A decisão da turma de três juízes do supremo tribunal foi proferida na quarta-feira. É a primeira vez desde o final da 2ª Guerra Mundial que um novo julgamento é autorizado para indivíduo falecido no período de cumprimento de pena de prisão perpétua.
Sakahara Hiromu, que trabalhava como operário em Hino, município da província de Shiga, situada na região oeste do Japão, foi condenado pela morte de uma mulher, de 69 anos, dona de uma loja de bebidas na cidade, e pelo roubo de um cofre.
Em 2011, Sakahara morreria de uma enfermidade, aos 75 anos de idade. Asseverando inocência, ele requeria um novo julgamento na época da sua morte.
Em 2023, após um segundo pedido de novo julgamento apresentado por familiares, o Tribunal Superior de Osaka declarou que constituíam novas provas para absolvição diversas evidências — entre as quais o negativo de uma foto tirada na época da investigação do caso e depoimentos coincidentes com um álibi apresentado por Sakahara. A realização de novo julgamento também foi solicitada pelo Tribunal Distrital de Otsu.

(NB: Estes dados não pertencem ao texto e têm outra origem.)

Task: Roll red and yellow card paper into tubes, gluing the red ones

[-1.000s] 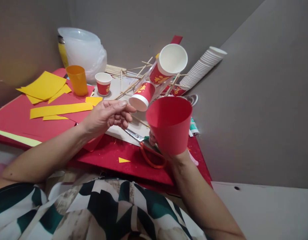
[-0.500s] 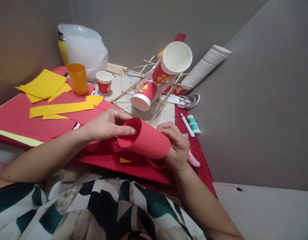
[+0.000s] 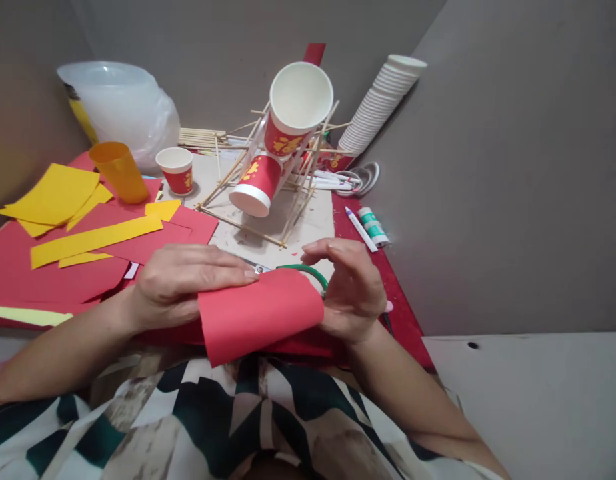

A Promotoria contestou a decisão do tribunal de Osaka. No entanto, ao acatar na quarta-feira a solicitação de novo julgamento, o juiz Okamura Kazumi, que presidiu a turma de três juízes da Suprema Corte, disse não ser possível considerar equivocada a decisão de reconhecimento de novas e claras evidências.
Todos os três juízes manifestaram conformidade.